Collection entries

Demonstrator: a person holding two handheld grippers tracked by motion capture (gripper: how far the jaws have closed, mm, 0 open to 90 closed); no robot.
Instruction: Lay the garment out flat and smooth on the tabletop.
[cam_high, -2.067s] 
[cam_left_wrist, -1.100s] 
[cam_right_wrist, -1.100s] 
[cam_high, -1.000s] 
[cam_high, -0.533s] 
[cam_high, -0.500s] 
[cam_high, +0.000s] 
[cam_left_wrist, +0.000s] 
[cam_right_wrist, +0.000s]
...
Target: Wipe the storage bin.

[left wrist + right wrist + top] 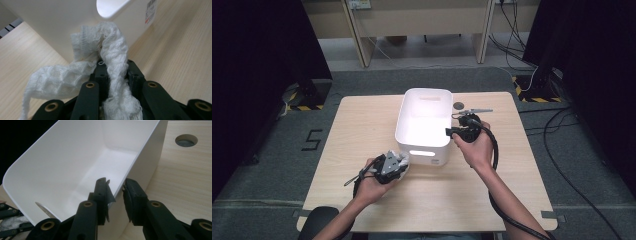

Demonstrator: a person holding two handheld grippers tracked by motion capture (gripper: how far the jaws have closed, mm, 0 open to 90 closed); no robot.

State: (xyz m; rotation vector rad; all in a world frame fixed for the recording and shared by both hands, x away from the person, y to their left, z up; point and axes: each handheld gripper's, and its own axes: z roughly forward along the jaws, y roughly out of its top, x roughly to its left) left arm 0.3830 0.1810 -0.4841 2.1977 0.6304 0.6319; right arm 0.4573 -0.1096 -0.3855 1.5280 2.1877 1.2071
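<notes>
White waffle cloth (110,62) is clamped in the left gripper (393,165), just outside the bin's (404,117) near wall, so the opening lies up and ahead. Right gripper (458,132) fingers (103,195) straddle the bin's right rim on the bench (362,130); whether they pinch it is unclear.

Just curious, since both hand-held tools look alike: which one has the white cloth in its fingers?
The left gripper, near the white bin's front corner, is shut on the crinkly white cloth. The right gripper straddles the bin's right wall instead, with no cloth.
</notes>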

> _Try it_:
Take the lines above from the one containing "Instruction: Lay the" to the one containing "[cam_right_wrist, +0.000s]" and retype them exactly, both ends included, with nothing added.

> _Answer to the exercise_:
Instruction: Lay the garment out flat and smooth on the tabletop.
[cam_high, -2.067s] 
[cam_left_wrist, -1.100s] 
[cam_right_wrist, -1.100s] 
[cam_high, -1.000s] 
[cam_high, -0.533s] 
[cam_high, -0.500s] 
[cam_high, +0.000s] 
[cam_left_wrist, +0.000s] 
[cam_right_wrist, +0.000s]

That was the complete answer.